The brutality is as unrelenting as it is in the books, though here you cannot pause and put the book down, or even take a break between the books: here there is a breathless assault that lasts a long two hours. Because of the flood of blood and human suffering, and without a real arc to support the lack of pacing, the two hours feel very long indeed.
I’m interested to see how folks will react that are not previously familiar with the material (new printings have completely sold out in anticipation of the film’s release). There are so many allusions to character’s backgrounds and characters that appear without any kind of formal introduction, the effect is detrimental. I wonder if viewers will be able to follow a lot of what is going on with the central
characters beyond immediate demands of kill this person, chop that person into pieces, geld the other guy.
On their own, the separate stories stand tall, but heaped together they tend to creak, if only because we viewers never get a moment of relief. This is unfortunate since the stories do not aspire to grandiose levels but are in fact small set pieces populated by simple characters wanting to live simple lives.
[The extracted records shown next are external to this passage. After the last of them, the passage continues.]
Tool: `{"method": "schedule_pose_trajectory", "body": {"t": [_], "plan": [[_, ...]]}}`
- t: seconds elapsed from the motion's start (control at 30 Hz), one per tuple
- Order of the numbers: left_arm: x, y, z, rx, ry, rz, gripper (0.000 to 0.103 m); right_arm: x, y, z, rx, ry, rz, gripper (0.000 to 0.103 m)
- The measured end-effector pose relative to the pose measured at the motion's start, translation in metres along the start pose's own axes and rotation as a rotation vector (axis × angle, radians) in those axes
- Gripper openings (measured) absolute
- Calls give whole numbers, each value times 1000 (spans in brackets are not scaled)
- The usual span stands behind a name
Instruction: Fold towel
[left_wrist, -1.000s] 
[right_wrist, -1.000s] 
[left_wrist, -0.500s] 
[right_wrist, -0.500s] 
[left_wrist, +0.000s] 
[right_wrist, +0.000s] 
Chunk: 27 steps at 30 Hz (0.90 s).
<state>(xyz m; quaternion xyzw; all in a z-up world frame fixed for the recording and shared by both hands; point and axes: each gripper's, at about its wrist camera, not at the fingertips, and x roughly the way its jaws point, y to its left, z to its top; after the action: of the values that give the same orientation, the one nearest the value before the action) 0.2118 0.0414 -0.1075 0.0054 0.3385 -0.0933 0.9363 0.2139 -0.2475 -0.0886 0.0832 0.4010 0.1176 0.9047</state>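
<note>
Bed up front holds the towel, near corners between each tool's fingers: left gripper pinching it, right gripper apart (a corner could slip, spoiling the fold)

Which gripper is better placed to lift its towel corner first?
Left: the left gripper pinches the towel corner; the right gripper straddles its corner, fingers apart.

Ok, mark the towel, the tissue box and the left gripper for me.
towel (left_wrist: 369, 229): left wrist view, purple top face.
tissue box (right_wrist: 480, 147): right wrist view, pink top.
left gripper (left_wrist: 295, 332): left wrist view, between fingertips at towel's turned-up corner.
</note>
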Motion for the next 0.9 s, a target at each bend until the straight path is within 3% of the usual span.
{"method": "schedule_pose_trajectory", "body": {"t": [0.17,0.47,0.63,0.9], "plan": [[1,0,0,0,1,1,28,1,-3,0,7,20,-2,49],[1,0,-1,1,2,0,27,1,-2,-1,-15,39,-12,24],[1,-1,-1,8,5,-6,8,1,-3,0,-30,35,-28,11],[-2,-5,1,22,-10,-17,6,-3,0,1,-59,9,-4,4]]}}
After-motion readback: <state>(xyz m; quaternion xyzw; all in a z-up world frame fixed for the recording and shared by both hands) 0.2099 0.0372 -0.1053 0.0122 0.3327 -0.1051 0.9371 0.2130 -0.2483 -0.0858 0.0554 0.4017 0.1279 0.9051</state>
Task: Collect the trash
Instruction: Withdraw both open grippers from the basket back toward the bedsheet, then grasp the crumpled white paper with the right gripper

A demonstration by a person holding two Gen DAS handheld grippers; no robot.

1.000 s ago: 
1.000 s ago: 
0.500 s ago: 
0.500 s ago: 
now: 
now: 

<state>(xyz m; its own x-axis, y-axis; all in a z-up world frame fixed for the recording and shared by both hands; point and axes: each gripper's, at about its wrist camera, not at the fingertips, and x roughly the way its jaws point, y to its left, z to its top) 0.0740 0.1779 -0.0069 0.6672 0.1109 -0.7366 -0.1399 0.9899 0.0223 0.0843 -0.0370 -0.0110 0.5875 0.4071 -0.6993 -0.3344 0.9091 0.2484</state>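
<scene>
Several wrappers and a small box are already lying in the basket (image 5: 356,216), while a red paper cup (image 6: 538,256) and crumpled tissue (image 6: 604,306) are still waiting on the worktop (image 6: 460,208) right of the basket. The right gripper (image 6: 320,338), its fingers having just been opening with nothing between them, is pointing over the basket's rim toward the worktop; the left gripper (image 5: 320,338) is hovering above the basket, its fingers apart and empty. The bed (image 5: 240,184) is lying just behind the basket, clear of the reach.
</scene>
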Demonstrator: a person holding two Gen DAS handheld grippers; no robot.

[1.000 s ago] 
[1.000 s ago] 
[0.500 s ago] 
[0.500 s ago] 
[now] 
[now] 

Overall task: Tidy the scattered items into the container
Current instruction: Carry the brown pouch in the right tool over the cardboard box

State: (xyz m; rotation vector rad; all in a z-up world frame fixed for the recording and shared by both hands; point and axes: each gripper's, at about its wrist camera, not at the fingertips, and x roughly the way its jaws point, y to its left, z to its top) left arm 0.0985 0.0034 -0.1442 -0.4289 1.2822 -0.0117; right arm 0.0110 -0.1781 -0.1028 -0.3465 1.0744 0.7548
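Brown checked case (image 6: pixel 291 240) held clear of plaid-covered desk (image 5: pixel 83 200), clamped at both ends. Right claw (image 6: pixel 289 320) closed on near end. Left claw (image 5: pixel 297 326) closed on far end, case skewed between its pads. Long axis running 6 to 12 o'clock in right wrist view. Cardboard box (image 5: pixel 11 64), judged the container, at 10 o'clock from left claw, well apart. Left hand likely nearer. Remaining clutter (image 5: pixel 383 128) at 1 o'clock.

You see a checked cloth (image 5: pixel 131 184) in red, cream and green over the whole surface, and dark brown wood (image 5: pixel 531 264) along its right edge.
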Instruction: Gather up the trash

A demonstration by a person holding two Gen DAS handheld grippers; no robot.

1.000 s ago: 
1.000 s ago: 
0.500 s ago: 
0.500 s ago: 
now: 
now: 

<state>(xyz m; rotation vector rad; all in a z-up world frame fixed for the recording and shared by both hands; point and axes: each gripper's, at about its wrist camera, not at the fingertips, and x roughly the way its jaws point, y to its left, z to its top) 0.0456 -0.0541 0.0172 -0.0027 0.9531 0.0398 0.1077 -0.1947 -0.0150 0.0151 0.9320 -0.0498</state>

Think Hobbiton with a red light district.
Though Sin City is being touted as the next Pulp Fiction, and it might very well enjoy the same kind of pop impact, this film is a far cry from Tarantino; the visual flourishes all come from the books, and the stories do not seek any kind of truth beyond the limits of what the human body can endure.The guy who created -and continues to create- Sin City, Frank Miller, works in a style that can best be described as “camp noir”. He utilises all the sensibility of Chandler with his “knights in dirty armor”, and he surrounds these driven individuals with an absurd universe in which a lot of humor exists. You have to laugh at a guy who from the electric chair, after the switch has been thrown, says, “Is that the best you can do, pansies?” If you can buy into that kind of humor, Sin City is a place for you, in the books at least; in the film, be ready to feel like you’ve been on the electric chair yourself.
I’m skipping the press screening due to deadlines … and due to an increasing sense that I really don’t need to sit and be visually assaulted with sex and violence for two hours just because “it’s something we’ve never seen before.” If I learn there’s really something worth talking about here, perhaps I’ll go.